I shivered and tried to pull my jacket tighter, still unable to shake the cold. Maybe Gams was right about me being sick.
“I’m serious, Liam. If you scare me, I might punch you in the throat, and it won’t be my fault.”
I pushed a bedroom door open. Light filtered in through slatted curtains, sending striated shadows across the two twin beds that pressed against opposite walls. Neither looked slept in. Liam had spent so many nights on Gams’s couch recently.

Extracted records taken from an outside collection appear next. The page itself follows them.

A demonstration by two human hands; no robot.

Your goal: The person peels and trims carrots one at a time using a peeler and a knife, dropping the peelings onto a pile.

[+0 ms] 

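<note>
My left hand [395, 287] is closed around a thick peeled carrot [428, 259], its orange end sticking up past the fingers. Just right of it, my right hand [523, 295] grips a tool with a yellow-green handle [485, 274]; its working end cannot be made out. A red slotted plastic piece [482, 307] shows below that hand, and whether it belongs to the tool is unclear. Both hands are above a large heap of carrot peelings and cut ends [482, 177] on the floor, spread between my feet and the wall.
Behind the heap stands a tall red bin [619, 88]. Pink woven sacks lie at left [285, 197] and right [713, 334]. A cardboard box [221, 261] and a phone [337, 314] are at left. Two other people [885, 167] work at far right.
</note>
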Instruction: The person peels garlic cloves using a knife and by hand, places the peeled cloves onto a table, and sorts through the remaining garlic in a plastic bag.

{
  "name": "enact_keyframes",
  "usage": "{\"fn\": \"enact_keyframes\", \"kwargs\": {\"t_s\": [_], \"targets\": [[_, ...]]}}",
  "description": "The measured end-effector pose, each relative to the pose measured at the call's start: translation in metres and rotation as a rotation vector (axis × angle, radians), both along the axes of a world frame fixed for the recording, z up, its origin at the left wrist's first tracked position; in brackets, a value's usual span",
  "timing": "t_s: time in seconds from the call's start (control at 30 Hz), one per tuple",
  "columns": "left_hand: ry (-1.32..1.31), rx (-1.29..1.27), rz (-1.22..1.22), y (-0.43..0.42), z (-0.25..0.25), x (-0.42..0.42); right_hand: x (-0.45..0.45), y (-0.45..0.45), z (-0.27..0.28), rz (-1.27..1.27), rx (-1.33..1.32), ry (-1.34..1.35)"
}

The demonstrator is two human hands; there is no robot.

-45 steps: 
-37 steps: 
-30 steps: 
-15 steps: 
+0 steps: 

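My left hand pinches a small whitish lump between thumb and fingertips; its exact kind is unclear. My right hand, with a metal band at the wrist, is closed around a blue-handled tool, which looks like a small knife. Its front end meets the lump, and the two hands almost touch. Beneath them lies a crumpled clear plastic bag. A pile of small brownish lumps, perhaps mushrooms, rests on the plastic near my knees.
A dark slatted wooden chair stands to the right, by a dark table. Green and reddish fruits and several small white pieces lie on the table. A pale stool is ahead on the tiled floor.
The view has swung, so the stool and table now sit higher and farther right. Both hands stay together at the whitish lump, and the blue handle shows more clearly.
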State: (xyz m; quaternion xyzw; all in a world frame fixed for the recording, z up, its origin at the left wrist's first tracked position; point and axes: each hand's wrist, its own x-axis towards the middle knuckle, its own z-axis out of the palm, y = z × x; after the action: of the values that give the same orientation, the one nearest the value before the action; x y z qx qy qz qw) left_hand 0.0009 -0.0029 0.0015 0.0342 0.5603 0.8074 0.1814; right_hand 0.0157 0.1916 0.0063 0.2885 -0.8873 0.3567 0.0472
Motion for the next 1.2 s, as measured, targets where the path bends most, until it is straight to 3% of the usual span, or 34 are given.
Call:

A phone sat on one of the bedside tables, and I crossed the room to poke at it. Several missed calls and texts populated the lock screen. The most recent notification was fro.
“Wren Coworker”.
“Shut up, you know my last name, idiot.”
Despite my irritation, my stomach clenched with nerves. Liam clearly wasn’t home, but he’d left his phone by his bed.
“Wren Warrender!”
I yelped and spun around at the thundering voice, but I was alone. Galahad was back in my head.
“It’s the middle of the morning!”
I spat.
“I’m busy!”
“I’m sorry. If I could spare you, I would.”
“Spare me?”
“Wren Warrender, I command you to return to Skalterra!”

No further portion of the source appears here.